Department of Biochemistry and Molecular Biomedicine, Faculty of Biology, Universitat de Barcelona (UB), 08028 Barcelona, Spain.
Institute of Biomedicine of University of Barcelona (IBUB), University of Barcelona (UB), 08028 Barcelona, Spain.
Int J Mol Sci. 2022 Mar 25;23(7):3574. doi: 10.3390/ijms23073574.
Increased expression of transketolase (TKT) and its isoform transketolase-like-1 (TKTL1) has been related to the malignant leukemia phenotype through promoting an increase in the non-oxidative branch of the pentose phosphate pathway (PPP). Recently, it has also been described that TKTL1 can have a role in survival under hypoxic conditions and in the acquisition of radio resistance. However, TKTL1's role in triggering metabolic reprogramming under hypoxia in leukemia cells has never been characterized. Using THP-1 AML cells, and by combining metabolomics and transcriptomics techniques, we characterized the impact of TKTL1 knockdown on the metabolic reprogramming triggered by hypoxia. Results demonstrated that TKTL1 knockdown results in a decrease in TKT, glucose-6-phosphate dehydrogenase (G6PD) and glyceraldehyde-3-phosphate dehydrogenase (GAPDH) activities and impairs the hypoxia-induced overexpression of G6PD and GAPDH, all having significant impacts on the redox capacity of NADPH- and NADH-related cells. Moreover, TKTL1 knockdown impedes hypoxia-induced transcription of genes encoding key enzymes and transporters involved in glucose, PPP and amino acid metabolism, rendering cells unable to switch to enhanced glycolysis under hypoxia. Altogether, our results show that TKTL1 plays a key role in the metabolic adaptation to hypoxia in THP-1 AML cells through modulation of G6PD and GAPDH activities, both regulating glucose/glutamine consumption and the transcriptomic overexpression of key players of PPP, glucose and amino acids metabolism.

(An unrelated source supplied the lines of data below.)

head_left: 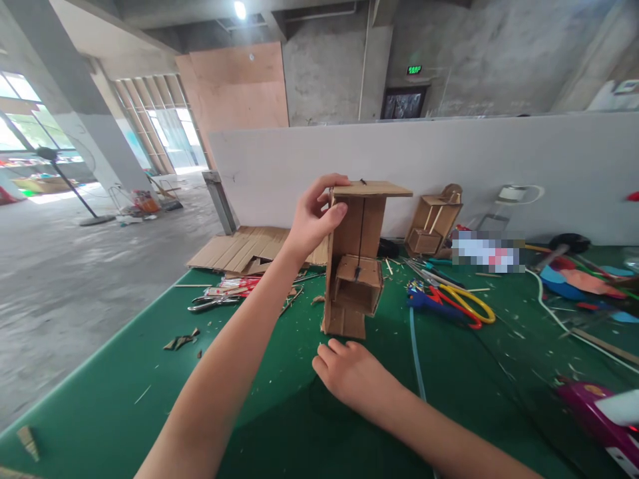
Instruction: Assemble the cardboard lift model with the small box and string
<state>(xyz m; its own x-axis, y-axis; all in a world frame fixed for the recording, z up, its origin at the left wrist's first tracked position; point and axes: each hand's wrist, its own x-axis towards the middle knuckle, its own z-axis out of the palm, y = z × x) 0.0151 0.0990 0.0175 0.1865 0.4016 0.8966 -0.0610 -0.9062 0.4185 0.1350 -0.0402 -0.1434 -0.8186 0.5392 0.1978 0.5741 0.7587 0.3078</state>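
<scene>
A cardboard model point(355, 226) stands upright in the middle of the green table, with a flat top piece and an open box hanging inside on a dark cord. My left hand point(319, 216) grips its upper left edge, thumb on the near side and fingers over the top. My right hand point(349, 372) is low in front of the model's base, apart from it, with its fingers curled in; a tiny pale tip shows by the fingers, too small to name.
Flat cardboard point(239, 249) and pliers point(214, 303) lie at the left. Right of the model are yellow-handled scissors point(469, 303), a blue tool point(426, 299) and a second cardboard model point(433, 223). A purple device point(599, 419) sits at the right edge. A white partition point(499, 153) stands behind.
</scene>
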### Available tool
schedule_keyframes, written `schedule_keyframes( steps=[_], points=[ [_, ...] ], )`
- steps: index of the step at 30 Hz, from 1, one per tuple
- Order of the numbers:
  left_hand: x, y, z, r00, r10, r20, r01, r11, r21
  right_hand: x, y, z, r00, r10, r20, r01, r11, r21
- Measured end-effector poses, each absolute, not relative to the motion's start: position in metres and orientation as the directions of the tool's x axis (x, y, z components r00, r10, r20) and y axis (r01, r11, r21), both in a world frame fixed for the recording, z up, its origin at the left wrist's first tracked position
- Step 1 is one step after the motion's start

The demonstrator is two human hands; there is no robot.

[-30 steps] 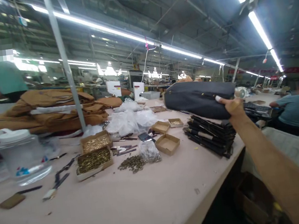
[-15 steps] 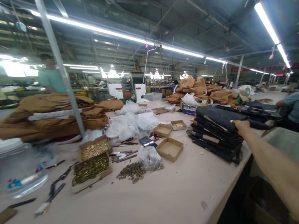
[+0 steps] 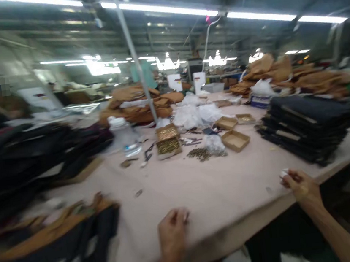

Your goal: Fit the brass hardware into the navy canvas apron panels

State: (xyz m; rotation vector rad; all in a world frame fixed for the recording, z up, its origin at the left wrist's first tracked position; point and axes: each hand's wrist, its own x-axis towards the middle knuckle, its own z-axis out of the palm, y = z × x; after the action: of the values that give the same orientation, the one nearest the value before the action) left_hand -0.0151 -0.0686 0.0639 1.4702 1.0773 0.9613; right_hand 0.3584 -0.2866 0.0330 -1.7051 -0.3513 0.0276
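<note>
In the head view, the dark fabric stack (image 3: pixel 308 127) sits on the table (image 3: pixel 201 187), its layered long side running from far left to near right, the folds lying flat. Nearer the person than the stack, the right hand (image 3: pixel 303 187) is apart from it, fingers curled, something white at a fingertip. Well left of the stack and nearer, the left hand (image 3: pixel 174 233) is half-curled; blur hides whether either hand grips anything. Left of the stack lie an empty cardboard tray (image 3: pixel 235 140) and loose metal pieces (image 3: pixel 199 154).
</note>
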Motion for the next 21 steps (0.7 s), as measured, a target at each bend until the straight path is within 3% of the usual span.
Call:
schedule_keyframes(
  steps=[4,9,13,17,21],
  points=[
    [-0.009,-0.105,0.074,0.464,0.88,-0.095,-0.265,0.241,0.934,0.26,-0.279,0.009,0.883,0.464,0.076,0.193,-0.211,-0.958],
    [-0.017,-0.131,0.087,0.53,0.838,-0.128,-0.377,0.368,0.85,0.196,-0.247,0.02,0.776,0.628,0.057,0.179,-0.133,-0.975],
    [-0.024,-0.135,0.089,0.522,0.84,-0.151,-0.336,0.364,0.869,0.155,-0.219,0.04,0.751,0.645,0.141,0.213,-0.035,-0.977],
    [-0.021,-0.151,0.085,0.447,0.874,-0.188,-0.178,0.293,0.939,0.113,-0.193,0.068,0.757,0.596,0.268,0.283,0.07,-0.957],
    [-0.031,-0.189,0.073,0.331,0.898,-0.289,-0.026,0.315,0.949,0.08,-0.19,0.085,0.73,0.637,0.247,0.329,-0.011,-0.944]
  ],
)
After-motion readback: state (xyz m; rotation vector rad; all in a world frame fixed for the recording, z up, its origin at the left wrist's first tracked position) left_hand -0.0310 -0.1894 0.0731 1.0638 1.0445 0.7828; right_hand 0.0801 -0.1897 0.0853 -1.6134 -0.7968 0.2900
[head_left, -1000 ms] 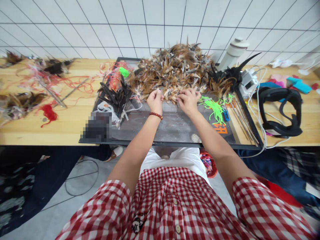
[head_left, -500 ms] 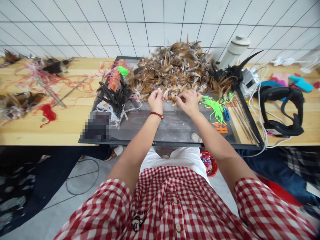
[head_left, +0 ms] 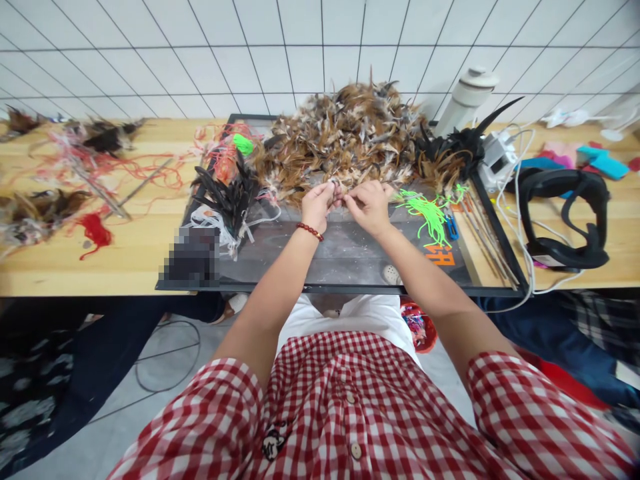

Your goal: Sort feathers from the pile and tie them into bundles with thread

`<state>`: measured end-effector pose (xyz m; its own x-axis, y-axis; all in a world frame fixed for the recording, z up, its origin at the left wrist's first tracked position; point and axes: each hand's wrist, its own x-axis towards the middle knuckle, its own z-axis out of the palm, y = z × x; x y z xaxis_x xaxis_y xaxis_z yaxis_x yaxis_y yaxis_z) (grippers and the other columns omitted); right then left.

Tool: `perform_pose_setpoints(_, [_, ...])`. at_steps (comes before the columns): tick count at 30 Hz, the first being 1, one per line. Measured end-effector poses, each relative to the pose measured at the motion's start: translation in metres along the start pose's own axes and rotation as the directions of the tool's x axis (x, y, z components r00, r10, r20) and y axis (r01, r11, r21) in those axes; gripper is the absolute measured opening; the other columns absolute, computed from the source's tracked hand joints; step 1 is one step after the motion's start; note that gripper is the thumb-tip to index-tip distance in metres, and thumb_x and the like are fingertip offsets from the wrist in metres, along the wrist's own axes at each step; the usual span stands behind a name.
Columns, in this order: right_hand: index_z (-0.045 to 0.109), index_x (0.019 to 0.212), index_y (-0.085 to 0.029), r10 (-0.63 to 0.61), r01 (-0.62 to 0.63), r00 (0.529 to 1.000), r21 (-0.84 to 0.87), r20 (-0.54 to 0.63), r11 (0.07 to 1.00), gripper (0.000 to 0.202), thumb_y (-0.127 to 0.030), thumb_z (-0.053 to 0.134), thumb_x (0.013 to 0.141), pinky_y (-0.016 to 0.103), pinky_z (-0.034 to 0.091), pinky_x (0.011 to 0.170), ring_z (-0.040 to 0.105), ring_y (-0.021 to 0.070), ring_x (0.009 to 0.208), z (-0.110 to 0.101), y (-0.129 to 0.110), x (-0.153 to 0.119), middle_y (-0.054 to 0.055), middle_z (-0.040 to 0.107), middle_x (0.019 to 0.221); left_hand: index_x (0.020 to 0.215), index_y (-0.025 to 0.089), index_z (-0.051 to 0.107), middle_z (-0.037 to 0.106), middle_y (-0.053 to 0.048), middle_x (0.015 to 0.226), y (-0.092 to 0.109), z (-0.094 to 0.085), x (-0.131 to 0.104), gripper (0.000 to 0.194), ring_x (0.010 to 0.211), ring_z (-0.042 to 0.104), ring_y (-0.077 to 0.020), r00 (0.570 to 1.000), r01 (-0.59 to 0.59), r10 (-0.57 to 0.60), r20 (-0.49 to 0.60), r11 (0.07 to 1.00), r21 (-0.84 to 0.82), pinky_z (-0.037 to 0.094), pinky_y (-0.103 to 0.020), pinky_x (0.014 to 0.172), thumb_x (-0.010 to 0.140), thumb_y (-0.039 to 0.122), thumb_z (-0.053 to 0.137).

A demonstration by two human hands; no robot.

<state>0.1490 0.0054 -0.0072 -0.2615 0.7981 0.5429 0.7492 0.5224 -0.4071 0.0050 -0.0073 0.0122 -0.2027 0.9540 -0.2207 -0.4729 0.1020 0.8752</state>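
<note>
In the middle of the head view, my left hand [head_left: 320, 205] is closed in a pinch, with a beaded bracelet at its wrist. Something small and pale seems to be at its fingertips, too small to name. My right hand [head_left: 371, 205] has its thumb and fingers drawn together close beside the left fingertips; what it holds, if anything, is hidden. Just beyond both hands rises a large heap of brown feathers [head_left: 345, 137]. The heap lies on a dark, black-rimmed board [head_left: 280, 250]. Bright green cords [head_left: 427, 213] lie to the right of my right hand.
Black feathers [head_left: 227, 193] and white ties [head_left: 210, 217] lie left on the board. Thin sticks [head_left: 493, 243], a white bottle [head_left: 467, 100], a white plug adapter [head_left: 500, 160] and a black headset [head_left: 595, 220] are at right. Red cord [head_left: 95, 233] lies left. People's legs [head_left: 120, 360] flank me.
My hands have come closer together, the left moving slightly right and the right slightly left, so their fingertips now nearly meet. The feather heap looks the same.
</note>
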Motion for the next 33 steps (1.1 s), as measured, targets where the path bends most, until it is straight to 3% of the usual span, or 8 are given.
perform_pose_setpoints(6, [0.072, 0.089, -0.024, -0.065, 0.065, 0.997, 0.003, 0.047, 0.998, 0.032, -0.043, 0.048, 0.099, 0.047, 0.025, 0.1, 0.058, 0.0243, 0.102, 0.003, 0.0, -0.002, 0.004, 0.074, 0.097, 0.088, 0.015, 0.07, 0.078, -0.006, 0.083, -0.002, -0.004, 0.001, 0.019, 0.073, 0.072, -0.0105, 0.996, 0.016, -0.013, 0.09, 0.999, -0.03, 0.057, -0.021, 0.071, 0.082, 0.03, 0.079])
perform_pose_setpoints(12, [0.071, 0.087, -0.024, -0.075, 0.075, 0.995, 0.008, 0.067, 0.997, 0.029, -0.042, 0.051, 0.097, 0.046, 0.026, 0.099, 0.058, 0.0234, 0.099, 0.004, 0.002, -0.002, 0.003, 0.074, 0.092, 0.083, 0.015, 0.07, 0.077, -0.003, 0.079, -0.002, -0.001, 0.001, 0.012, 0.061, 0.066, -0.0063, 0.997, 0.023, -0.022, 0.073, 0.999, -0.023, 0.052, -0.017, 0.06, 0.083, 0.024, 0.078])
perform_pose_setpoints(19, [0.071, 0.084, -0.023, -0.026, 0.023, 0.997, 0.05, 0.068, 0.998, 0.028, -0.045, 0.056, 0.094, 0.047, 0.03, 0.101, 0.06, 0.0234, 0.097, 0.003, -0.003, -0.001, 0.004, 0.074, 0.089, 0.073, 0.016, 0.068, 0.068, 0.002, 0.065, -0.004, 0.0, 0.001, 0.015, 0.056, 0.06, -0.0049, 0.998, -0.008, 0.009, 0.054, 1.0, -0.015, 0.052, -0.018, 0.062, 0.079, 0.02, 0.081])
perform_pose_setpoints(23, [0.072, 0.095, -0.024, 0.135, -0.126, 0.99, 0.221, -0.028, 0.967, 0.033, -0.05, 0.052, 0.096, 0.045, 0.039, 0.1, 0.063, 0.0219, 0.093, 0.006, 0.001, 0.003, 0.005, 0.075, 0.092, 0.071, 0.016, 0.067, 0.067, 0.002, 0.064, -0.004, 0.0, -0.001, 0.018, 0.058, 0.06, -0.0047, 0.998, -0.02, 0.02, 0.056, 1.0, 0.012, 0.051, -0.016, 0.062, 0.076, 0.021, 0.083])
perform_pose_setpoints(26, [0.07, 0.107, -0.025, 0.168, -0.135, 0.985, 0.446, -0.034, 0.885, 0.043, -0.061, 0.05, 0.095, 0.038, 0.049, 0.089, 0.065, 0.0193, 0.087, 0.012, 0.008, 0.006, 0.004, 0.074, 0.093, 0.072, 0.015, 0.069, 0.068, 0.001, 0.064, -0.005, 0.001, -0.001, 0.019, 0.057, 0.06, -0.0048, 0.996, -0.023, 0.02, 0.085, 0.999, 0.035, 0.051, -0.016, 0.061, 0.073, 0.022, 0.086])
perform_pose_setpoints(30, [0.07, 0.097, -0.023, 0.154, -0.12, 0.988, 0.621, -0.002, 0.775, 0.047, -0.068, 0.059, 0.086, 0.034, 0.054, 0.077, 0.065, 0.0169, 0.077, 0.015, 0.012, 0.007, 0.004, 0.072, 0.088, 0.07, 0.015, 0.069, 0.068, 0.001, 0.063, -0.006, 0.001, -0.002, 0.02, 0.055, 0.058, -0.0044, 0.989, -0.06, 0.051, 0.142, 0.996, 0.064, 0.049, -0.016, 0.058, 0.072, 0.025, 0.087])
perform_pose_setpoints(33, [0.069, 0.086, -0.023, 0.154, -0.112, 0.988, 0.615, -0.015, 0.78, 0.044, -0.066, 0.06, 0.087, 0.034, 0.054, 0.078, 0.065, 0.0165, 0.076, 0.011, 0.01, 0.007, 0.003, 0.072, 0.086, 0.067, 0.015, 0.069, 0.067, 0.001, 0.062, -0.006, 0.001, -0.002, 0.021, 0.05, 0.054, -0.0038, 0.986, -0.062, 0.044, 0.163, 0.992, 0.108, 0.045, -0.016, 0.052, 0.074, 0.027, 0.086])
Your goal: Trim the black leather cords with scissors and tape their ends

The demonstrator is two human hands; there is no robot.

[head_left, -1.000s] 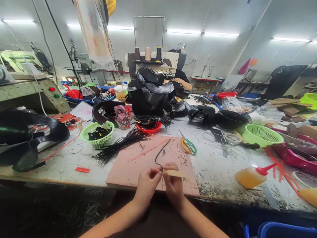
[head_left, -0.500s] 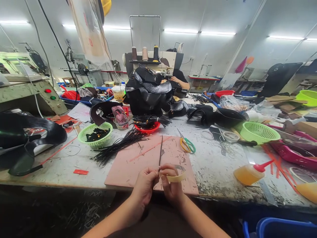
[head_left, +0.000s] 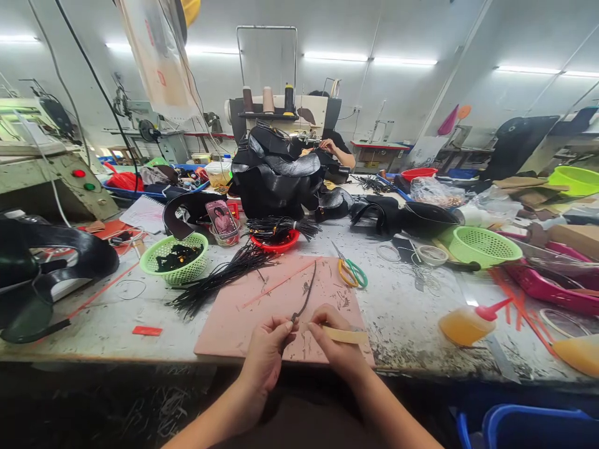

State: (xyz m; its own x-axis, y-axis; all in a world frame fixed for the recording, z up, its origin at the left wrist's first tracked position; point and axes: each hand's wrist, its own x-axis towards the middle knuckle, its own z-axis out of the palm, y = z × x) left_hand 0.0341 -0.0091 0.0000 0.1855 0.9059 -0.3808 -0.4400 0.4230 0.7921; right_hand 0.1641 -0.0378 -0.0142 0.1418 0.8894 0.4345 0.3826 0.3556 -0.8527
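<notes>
Above the front of a pink board (head_left: 224, 324), my left hand (head_left: 266, 349) pinches the near end of a thin black strip (head_left: 307, 293) between thumb and fingertips. The strip curves away from me over the board, its far end pointing up and right. My right hand (head_left: 340, 349) is closed on a roll of beige tape (head_left: 347, 337), seen nearly edge-on. Its thumb and forefinger are pinched together, a small gap from the left fingertips. Scissors (head_left: 352, 272) with yellow and green handles lie at the board's right edge, beyond my right hand.
A bundle of black strips (head_left: 219, 279) lies left of the board, beside a green basket (head_left: 187, 269) and red bowl (head_left: 283, 243). Black leather pieces (head_left: 276, 181) are piled behind. On the right stand a glue bottle (head_left: 468, 325) and green basket (head_left: 486, 249). Another person's hand (head_left: 328, 146) works beyond.
My hands have moved apart, left hand leftward and right hand rightward. The strip, straight before, now slants and curves. The tape roll has turned from a visible ring to edge-on.
</notes>
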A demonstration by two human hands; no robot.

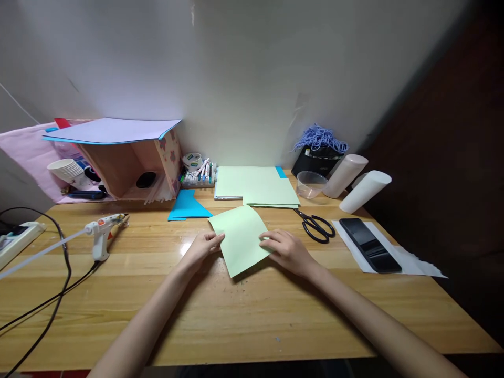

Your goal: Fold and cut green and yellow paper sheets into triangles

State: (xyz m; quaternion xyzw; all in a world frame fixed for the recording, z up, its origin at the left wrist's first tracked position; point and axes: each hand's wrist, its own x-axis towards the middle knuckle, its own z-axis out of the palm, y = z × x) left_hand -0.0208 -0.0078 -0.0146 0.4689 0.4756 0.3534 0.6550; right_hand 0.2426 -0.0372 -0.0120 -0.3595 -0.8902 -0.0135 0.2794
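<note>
A pale green sheet of paper (242,241) is held by its two sides, tilted a little above the table, its far edge curling. My left hand (205,247) pinches the left edge, thumb on top and fingers underneath. On the right edge, my right hand (286,251) grips the sheet, with some fingers lying over the top; its thumb is hidden. Just beyond the sheet lies a stack of pale green paper (255,184). Black-handled scissors (317,227) rest to the right of it, blades partly under the stack. A cut blue piece of paper (188,206) lies to the left.
At left are a hot glue gun (103,236) with its cable, a power strip (19,244) and an open box (122,163). Markers (200,173) stand at the back. At right are a plastic cup (310,185), white rolls (365,191), blue yarn (321,138) and a phone (369,244).
</note>
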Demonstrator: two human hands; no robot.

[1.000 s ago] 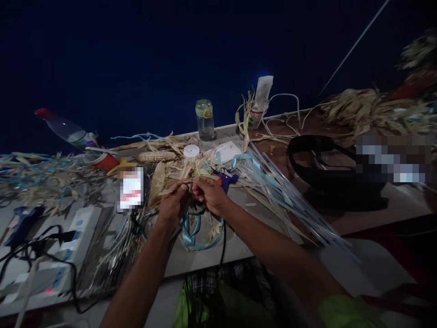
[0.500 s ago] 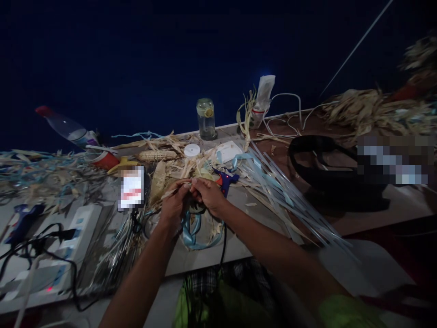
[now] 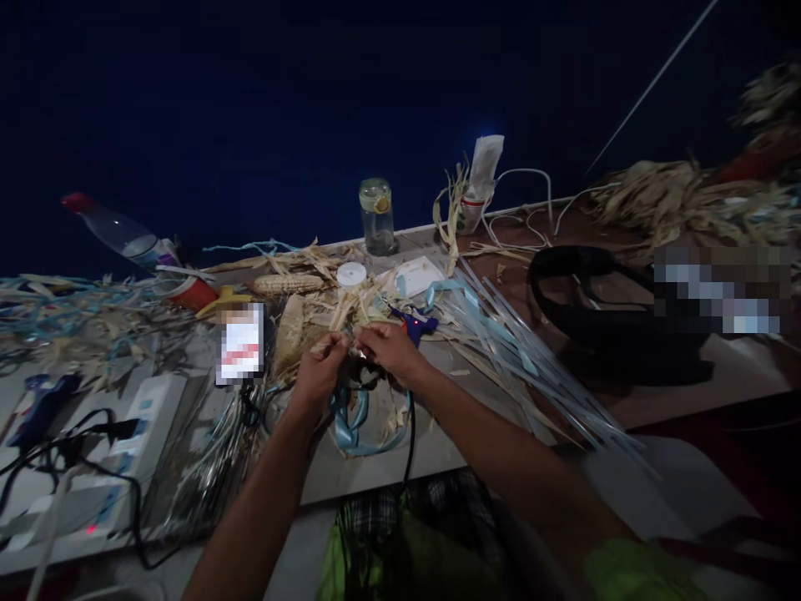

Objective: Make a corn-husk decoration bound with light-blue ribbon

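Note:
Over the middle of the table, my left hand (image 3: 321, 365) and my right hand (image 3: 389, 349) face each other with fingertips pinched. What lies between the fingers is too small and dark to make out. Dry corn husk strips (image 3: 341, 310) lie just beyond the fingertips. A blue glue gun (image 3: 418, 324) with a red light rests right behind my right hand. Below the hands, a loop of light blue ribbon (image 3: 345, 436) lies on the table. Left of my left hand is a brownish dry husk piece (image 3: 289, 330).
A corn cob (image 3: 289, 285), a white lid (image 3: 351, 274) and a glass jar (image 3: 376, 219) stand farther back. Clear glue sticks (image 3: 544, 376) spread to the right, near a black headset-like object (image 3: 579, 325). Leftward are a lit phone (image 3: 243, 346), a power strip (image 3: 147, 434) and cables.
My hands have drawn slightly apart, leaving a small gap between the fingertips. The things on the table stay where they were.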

转酮醇酶(TKT)及其同工酶转酮醇酶样-1(TKTL1)的表达增加与恶性白血病表型有关,通过促进戊糖磷酸途径(PPP)的非氧化分支增加。最近,也有人描述说,TKTL1 在缺氧条件下的生存和获得放射抗性方面可能具有作用。然而,TKTL1 在白血病细胞缺氧下触发代谢重编程的作用从未被描述过。使用 THP-1 AML 细胞,并结合代谢组学和转录组学技术,我们描述了 TKTL1 敲低对缺氧触发的代谢重编程的影响。结果表明,TKTL1 敲低导致 TKT、葡萄糖-6-磷酸脱氢酶(G6PD)和甘油醛-3-磷酸脱氢酶(GAPDH)活性降低,并损害缺氧诱导的 G6PD 和 GAPDH 过表达,这对 NADPH 和 NADH 相关细胞的还原能力有重大影响。此外,TKTL1 敲低阻碍了缺氧诱导的编码参与葡萄糖、PPP 和氨基酸代谢的关键酶和转运体的基因转录,使细胞无法在缺氧下切换到增强的糖酵解。总之,我们的结果表明,TKTL1 通过调节 G6PD 和 GAPDH 的活性,在 THP-1 AML 细胞对缺氧的代谢适应中发挥关键作用,这两种酶都调节葡萄糖/谷氨酰胺的消耗和 PPP、葡萄糖和氨基酸代谢的关键参与者的转录组过表达。